### What to do
Up to and including the line with "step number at", reproduce the listing below exactly, beginning at its first line.
---------- Provided data
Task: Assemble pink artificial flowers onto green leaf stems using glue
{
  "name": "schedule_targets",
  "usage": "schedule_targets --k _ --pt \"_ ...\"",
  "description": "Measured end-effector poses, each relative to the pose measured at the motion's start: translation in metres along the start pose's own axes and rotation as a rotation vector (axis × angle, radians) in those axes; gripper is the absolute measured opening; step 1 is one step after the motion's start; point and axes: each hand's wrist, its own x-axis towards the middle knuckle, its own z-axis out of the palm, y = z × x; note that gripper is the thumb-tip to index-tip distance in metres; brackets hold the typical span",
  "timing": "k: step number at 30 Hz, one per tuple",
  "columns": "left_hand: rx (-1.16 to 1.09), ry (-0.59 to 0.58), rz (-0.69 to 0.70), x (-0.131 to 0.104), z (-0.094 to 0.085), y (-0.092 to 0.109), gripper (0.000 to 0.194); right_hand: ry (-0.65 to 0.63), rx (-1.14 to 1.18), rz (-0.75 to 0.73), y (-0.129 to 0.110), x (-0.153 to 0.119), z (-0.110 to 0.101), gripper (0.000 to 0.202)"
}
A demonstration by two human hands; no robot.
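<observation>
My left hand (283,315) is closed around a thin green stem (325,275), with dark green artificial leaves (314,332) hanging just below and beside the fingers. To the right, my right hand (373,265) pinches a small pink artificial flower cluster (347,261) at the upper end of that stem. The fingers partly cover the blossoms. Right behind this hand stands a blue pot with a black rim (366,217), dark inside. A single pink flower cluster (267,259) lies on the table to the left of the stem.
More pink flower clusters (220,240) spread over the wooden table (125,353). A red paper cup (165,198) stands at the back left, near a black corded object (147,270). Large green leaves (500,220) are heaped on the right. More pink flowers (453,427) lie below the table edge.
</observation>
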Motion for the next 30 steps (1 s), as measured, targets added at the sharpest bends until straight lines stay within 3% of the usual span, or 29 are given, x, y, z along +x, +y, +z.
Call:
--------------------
### Solution to this exercise
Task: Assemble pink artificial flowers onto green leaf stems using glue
{
  "name": "schedule_targets",
  "usage": "schedule_targets --k _ --pt \"_ ...\"",
  "description": "Measured end-effector poses, each relative to the pose measured at the motion's start: translation in metres along the start pose's own axes and rotation as a rotation vector (axis × angle, radians) in those axes; gripper is the absolute measured opening; step 1 is one step after the motion's start; point and axes: each hand's wrist, its own x-axis towards the middle knuckle, its own z-axis out of the palm, y = z × x; note that gripper is the thumb-tip to index-tip distance in metres; brackets hold the typical span",
  "timing": "k: step number at 30 Hz, one per tuple",

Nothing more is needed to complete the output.